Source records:
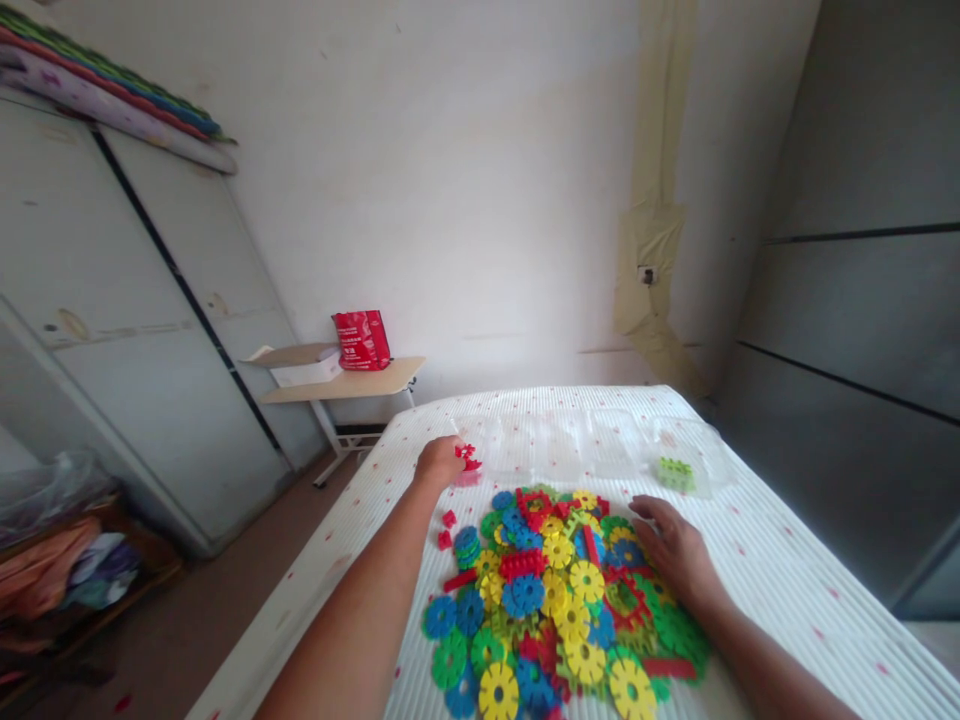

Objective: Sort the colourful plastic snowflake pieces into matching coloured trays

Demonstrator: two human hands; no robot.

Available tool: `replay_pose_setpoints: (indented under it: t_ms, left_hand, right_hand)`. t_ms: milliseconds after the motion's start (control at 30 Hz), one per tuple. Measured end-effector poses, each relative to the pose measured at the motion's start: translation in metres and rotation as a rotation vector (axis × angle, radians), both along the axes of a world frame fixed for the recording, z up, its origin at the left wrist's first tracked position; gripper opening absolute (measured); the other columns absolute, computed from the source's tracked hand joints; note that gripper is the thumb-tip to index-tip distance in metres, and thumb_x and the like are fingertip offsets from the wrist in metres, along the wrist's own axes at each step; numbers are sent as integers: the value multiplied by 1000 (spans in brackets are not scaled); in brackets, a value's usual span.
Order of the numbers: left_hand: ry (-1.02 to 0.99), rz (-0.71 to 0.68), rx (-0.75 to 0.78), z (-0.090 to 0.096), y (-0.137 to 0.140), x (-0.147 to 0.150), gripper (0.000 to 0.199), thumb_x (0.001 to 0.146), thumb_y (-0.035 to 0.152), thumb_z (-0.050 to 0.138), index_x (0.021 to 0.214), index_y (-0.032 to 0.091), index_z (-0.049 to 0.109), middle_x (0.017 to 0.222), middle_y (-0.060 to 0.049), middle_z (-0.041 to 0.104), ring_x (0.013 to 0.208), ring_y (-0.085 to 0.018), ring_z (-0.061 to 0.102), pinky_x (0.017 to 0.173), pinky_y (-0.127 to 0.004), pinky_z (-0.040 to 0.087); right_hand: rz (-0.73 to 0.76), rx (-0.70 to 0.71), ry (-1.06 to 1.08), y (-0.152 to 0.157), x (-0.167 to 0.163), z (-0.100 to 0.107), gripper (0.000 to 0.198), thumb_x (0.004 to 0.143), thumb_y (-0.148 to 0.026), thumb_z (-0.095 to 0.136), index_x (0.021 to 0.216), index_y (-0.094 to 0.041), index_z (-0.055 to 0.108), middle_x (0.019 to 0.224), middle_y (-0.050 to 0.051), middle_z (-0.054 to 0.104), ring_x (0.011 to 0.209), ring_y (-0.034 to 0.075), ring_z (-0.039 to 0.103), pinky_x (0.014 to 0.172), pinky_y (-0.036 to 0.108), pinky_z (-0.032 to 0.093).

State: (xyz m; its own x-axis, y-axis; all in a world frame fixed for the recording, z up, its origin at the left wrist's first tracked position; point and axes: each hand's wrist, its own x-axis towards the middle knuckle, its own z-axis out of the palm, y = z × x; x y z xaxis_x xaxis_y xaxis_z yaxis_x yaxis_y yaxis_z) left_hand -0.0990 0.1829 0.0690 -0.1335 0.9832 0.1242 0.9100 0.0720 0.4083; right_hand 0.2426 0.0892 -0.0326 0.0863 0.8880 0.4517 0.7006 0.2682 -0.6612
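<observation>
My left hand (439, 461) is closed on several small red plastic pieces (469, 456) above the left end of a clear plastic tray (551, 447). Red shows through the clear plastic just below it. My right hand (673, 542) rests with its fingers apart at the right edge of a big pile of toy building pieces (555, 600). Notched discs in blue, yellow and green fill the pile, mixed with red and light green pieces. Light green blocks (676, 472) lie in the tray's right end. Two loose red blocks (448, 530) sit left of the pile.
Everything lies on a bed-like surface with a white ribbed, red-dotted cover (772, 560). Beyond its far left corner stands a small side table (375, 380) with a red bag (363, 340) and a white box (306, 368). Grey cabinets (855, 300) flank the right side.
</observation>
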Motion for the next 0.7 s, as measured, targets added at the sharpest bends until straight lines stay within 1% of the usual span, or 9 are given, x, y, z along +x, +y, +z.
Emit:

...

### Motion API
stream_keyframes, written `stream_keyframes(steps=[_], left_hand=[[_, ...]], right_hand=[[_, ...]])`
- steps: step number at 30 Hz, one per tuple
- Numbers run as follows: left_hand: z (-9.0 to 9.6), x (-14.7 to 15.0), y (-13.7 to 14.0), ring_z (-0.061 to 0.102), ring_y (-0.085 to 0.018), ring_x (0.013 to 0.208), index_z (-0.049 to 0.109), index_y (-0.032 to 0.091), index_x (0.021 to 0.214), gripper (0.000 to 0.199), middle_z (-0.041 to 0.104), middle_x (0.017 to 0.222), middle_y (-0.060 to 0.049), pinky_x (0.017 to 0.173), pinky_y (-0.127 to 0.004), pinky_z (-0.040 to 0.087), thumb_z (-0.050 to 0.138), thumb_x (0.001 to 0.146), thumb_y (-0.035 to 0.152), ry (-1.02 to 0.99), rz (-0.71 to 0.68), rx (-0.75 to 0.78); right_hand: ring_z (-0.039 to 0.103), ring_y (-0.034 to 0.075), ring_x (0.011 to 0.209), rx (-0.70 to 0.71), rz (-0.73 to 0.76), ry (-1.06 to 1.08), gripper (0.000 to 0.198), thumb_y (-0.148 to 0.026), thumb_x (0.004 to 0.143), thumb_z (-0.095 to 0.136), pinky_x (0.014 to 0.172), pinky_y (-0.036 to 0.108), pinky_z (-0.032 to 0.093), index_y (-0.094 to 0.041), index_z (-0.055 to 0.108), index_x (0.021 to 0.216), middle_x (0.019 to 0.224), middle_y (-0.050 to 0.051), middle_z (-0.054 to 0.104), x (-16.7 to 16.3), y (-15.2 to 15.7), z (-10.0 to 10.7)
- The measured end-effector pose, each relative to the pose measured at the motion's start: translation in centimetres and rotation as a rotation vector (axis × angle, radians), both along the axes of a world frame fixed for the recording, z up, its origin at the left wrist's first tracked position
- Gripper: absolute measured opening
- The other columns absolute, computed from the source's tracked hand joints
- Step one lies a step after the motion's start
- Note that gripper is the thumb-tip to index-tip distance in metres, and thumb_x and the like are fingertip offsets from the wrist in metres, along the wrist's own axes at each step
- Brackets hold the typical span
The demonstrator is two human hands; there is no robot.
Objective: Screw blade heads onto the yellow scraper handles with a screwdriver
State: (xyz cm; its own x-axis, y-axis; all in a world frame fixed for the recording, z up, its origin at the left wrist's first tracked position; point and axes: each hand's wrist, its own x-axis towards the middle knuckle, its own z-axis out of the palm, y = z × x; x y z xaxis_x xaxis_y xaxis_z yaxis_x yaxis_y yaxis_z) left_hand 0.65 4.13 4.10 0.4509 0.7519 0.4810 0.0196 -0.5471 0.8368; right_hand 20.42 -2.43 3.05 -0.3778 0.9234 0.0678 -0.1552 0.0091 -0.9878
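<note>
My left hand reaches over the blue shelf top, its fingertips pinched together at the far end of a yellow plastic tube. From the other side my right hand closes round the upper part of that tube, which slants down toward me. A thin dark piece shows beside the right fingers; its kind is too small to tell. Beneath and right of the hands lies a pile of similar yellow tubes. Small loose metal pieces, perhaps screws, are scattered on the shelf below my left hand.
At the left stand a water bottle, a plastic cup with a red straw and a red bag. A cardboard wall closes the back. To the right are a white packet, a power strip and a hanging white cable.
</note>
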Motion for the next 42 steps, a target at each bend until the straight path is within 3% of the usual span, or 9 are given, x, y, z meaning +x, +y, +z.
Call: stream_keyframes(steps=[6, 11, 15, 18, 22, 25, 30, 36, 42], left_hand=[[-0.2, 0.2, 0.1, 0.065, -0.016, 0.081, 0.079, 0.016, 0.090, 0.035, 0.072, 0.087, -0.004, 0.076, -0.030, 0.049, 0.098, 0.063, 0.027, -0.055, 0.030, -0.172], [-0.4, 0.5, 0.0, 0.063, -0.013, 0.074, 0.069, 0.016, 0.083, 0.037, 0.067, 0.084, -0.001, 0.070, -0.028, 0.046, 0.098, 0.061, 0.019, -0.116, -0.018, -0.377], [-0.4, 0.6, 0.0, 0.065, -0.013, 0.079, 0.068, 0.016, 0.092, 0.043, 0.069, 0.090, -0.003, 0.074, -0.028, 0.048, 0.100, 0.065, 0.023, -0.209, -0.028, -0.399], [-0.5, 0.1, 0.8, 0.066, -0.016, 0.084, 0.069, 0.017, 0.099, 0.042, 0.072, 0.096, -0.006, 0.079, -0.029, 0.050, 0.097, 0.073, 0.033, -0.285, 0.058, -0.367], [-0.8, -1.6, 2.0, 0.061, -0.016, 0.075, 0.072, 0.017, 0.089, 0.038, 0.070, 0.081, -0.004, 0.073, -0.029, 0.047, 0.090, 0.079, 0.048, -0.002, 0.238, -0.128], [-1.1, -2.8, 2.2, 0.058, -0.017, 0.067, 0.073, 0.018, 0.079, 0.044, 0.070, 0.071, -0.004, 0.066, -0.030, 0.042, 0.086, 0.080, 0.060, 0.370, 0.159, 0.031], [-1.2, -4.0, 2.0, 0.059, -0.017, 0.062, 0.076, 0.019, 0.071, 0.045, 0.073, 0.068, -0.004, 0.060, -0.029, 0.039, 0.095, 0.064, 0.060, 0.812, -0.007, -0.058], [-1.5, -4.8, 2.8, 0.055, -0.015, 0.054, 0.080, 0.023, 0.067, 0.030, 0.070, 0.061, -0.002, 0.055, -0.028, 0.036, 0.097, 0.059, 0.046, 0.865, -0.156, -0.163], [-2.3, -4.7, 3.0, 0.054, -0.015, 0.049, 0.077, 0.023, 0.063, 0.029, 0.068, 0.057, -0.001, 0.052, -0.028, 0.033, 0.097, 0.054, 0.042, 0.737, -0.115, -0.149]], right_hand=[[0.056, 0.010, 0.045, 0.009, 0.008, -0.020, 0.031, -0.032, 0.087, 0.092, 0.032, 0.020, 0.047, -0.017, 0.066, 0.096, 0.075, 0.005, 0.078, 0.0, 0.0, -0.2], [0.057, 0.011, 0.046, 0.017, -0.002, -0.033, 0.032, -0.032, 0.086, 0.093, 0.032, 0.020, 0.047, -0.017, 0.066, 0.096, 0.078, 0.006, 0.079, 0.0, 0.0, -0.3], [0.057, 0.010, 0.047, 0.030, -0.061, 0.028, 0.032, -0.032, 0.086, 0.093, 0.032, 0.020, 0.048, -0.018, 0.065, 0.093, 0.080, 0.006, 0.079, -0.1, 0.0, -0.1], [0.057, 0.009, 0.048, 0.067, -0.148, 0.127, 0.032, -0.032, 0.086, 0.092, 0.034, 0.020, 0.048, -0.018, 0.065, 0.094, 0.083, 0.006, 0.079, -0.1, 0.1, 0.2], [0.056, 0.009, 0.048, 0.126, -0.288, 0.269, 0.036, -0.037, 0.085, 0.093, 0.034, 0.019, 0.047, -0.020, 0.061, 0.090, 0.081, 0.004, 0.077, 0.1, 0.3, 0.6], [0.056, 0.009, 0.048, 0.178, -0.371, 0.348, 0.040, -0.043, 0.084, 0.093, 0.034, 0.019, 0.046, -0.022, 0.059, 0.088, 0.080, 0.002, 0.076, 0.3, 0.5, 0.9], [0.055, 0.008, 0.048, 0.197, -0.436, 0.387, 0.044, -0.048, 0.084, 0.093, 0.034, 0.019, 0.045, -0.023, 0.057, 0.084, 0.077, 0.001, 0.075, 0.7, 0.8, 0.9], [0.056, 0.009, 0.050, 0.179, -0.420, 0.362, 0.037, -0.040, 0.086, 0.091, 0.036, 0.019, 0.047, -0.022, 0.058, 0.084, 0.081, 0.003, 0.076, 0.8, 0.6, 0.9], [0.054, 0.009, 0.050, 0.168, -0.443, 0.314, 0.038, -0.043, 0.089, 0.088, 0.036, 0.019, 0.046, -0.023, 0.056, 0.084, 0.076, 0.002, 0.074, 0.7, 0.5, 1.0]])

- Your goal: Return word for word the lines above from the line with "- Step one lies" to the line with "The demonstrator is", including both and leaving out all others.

- Finished exercise:
- Step one lies a step after the motion's start
- Note that gripper is the thumb-tip to index-tip distance in metres, and thumb_x and the like are fingertip offsets from the wrist in metres, along the wrist's own axes at each step
- Brackets hold the typical span
The demonstrator is two human hands; there is no robot.

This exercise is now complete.